» **Task objective**: A verbatim transcript of the data that follows, free of images, is the expected result.

» **Available data**:
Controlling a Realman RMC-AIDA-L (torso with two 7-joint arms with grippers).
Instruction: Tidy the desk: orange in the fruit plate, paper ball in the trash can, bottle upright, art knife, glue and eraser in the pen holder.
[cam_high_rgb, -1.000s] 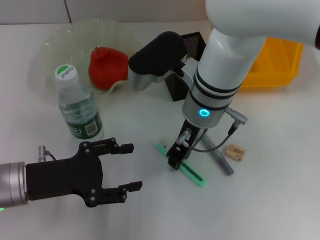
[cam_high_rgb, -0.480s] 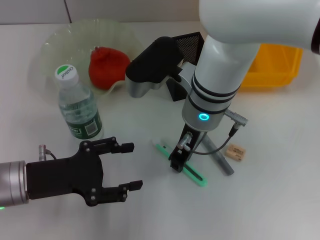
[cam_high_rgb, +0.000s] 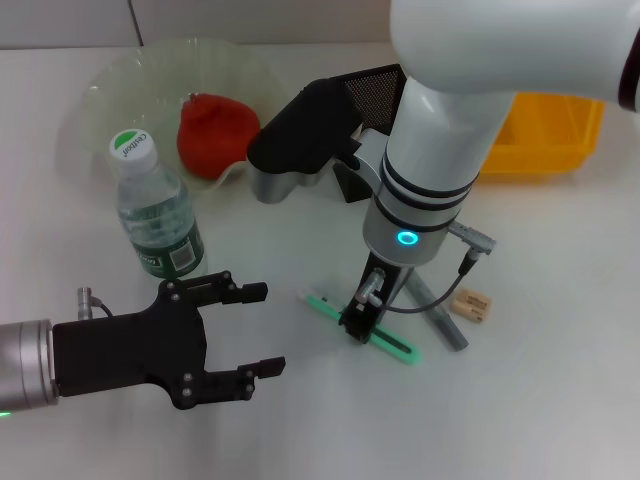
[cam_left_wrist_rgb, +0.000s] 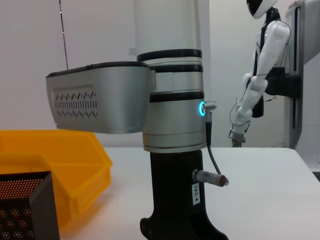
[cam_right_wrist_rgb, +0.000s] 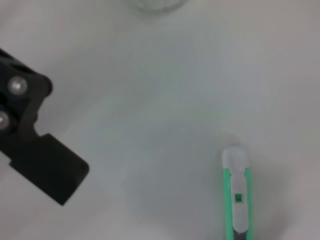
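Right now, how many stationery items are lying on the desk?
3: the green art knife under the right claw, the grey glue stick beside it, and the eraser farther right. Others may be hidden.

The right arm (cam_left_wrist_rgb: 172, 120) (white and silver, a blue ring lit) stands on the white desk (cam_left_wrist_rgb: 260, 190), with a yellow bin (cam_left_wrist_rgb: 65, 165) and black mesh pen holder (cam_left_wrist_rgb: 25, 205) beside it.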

» **Solution to the exercise**:
Controlling a Realman RMC-AIDA-L (torso with two 7-joint arms with grippers).
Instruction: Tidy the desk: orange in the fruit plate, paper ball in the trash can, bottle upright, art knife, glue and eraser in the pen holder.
[cam_high_rgb, -1.000s] 
[cam_high_rgb, -0.480s] 
[cam_high_rgb, +0.000s] 
[cam_left_wrist_rgb, +0.000s] 
[cam_right_wrist_rgb, +0.000s] 
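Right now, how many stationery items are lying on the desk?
3: the green art knife under the right claw, the grey glue stick beside it, and the eraser farther right. Others may be hidden.

The right arm (cam_left_wrist_rgb: 172, 120) (white and silver, a blue ring lit) stands on the white desk (cam_left_wrist_rgb: 260, 190), with a yellow bin (cam_left_wrist_rgb: 65, 165) and black mesh pen holder (cam_left_wrist_rgb: 25, 205) beside it.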

There's no more to this exercise.